> **What you are asked to do**: Only the pictures are to be left out; return the rest of the data exactly as it stands.

BEGIN

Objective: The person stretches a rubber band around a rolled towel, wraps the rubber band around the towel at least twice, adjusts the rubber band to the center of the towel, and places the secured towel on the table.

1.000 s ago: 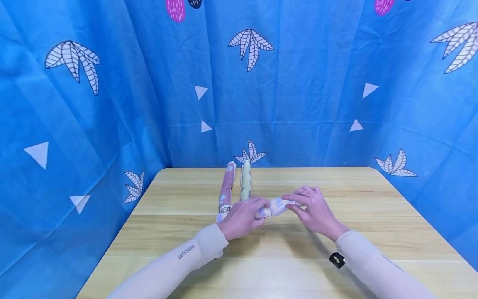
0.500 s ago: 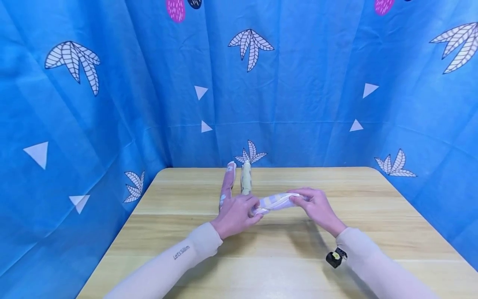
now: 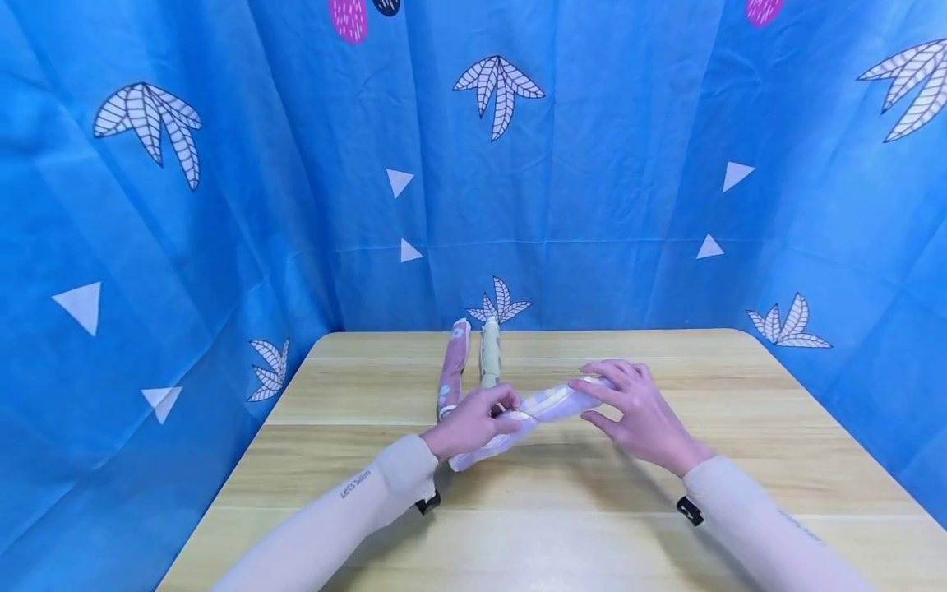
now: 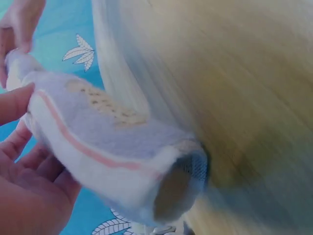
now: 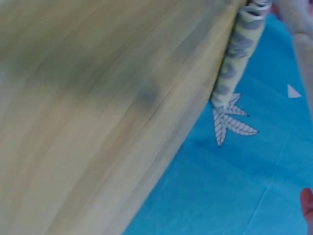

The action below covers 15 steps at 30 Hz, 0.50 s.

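Note:
A lavender towel (image 3: 562,403) with white edging is rolled into a tube and held aslant above the table. My left hand (image 3: 473,421) grips it near its middle, thumb on one side and fingers on the other. In the left wrist view the rolled towel (image 4: 117,142) shows a pink stripe and a hollow near end. My right hand (image 3: 644,415) pinches the far end of the roll, its thumb apart below in the head view. The right wrist view catches only a fingertip (image 5: 306,201) at its right edge.
A dusty-pink rolled towel (image 3: 453,366) and a pale green rolled towel (image 3: 490,353) lie side by side toward the back of the wooden table (image 3: 666,510). A blue patterned curtain (image 3: 614,164) hangs behind and along the sides.
The lavender towel has tilted, its left end swinging toward me past my left hand and its right end rising. My right hand has shifted right and its fingers have spread.

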Tool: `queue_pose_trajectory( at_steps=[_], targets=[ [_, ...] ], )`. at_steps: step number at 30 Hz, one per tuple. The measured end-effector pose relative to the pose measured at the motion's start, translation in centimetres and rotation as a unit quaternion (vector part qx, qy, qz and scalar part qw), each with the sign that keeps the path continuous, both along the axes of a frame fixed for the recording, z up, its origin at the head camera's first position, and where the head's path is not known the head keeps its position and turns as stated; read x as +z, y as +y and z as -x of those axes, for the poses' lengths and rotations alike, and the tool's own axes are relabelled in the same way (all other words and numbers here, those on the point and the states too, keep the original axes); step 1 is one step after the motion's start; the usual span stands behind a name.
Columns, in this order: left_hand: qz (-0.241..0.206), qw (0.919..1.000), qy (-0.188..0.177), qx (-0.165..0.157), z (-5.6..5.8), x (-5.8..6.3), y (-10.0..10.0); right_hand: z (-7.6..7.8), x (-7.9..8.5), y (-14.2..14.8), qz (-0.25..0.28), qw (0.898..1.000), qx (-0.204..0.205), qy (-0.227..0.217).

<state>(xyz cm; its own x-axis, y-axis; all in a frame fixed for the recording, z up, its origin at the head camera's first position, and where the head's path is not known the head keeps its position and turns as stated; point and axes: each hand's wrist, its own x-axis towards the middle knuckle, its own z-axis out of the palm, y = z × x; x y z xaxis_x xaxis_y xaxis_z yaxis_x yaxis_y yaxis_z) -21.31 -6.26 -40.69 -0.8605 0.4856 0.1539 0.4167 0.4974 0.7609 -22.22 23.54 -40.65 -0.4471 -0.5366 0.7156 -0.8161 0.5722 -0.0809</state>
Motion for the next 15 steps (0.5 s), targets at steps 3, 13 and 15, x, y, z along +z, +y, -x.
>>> queue_pose_trajectory(
  at_steps=[3,13,15],
  targets=[
    [-0.013,0.9993,-0.035,-0.005,-0.1,0.1,0.2,0.1,-0.1,0.3,-0.032,0.999,-0.019,0.04],
    [0.122,0.9801,0.156,0.007,-1.4,0.1,1.3,0.1,-0.6,0.0,-0.01,0.998,-0.045,0.042],
    [0.173,0.9587,0.225,0.01,-1.6,0.0,1.5,0.2,-0.5,-0.2,-0.002,0.998,-0.045,0.044]
  ],
)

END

> **Answer section**:
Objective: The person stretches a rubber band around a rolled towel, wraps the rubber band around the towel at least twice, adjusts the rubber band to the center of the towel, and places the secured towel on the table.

1.000 s ago: 
0.500 s ago: 
now: 
now: 
now: 

The action below covers 15 steps at 30 Hz, 0.50 s.

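Note:
A lavender towel (image 3: 562,403) with white edging is rolled into a tube and held aslant above the table. My left hand (image 3: 473,421) grips it near its middle, thumb on one side and fingers on the other. In the left wrist view the rolled towel (image 4: 117,142) shows a pink stripe and a hollow near end. My right hand (image 3: 644,415) pinches the far end of the roll, its thumb apart below in the head view. The right wrist view catches only a fingertip (image 5: 306,201) at its right edge.
A dusty-pink rolled towel (image 3: 453,366) and a pale green rolled towel (image 3: 490,353) lie side by side toward the back of the wooden table (image 3: 666,510). A blue patterned curtain (image 3: 614,164) hangs behind and along the sides.
The lavender towel has tilted, its left end swinging toward me past my left hand and its right end rising. My right hand has shifted right and its fingers have spread.
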
Tool: `queue_pose_trajectory( at_steps=[_], targets=[ [_, ...] ], )`. at_steps: step number at 30 Hz, one per tuple. The measured end-effector pose relative to the pose measured at the motion's start, translation in centimetres and rotation as a unit quaternion (vector part qx, qy, qz and scalar part qw), each with the sign that keeps the path continuous, both along the axes of a frame fixed for the recording, z up, its origin at the head camera's first position, and where the head's path is not known the head keeps its position and turns as stated; read x as +z, y as +y and z as -x of those axes, for the poses' lengths and rotations alike, and the tool's own axes are relabelled in the same way (all other words and numbers here, those on the point and the states too, keep the original axes); step 1 is one step after the motion's start; the usual span stands behind a name.
Columns, in this order: left_hand: qz (-0.241..0.206), qw (0.919..1.000), qy (-0.188..0.177), qx (-0.165..0.157), z (-5.6..5.8), x (-5.8..6.3), y (-10.0..10.0); right_hand: z (-7.6..7.8), x (-7.9..8.5), y (-14.2..14.8), qz (-0.25..0.28), qw (0.898..1.000), qx (-0.204..0.205), qy (-0.227..0.217).

<state>(xyz cm; its own x-axis, y-axis; all in a frame fixed for the recording, z up, its origin at the head camera's first position, and where the head's path is not known the head keeps its position and turns as stated; point and axes: each hand's wrist, its own x-axis towards the middle knuckle, its own z-axis out of the palm, y = z × x; x y z xaxis_x xaxis_y xaxis_z yaxis_x yaxis_y yaxis_z) -21.31 -6.26 -40.69 -0.8605 0.4856 0.1539 0.4167 0.4974 0.7609 -22.22 23.54 -40.65 -0.4471 -0.5366 0.7156 -0.8161 0.5722 -0.0809</state>
Motion for the next 15 steps (0.5 s), targets at steps 3, 13 and 15, x, y, z along +z, +y, -x.
>>> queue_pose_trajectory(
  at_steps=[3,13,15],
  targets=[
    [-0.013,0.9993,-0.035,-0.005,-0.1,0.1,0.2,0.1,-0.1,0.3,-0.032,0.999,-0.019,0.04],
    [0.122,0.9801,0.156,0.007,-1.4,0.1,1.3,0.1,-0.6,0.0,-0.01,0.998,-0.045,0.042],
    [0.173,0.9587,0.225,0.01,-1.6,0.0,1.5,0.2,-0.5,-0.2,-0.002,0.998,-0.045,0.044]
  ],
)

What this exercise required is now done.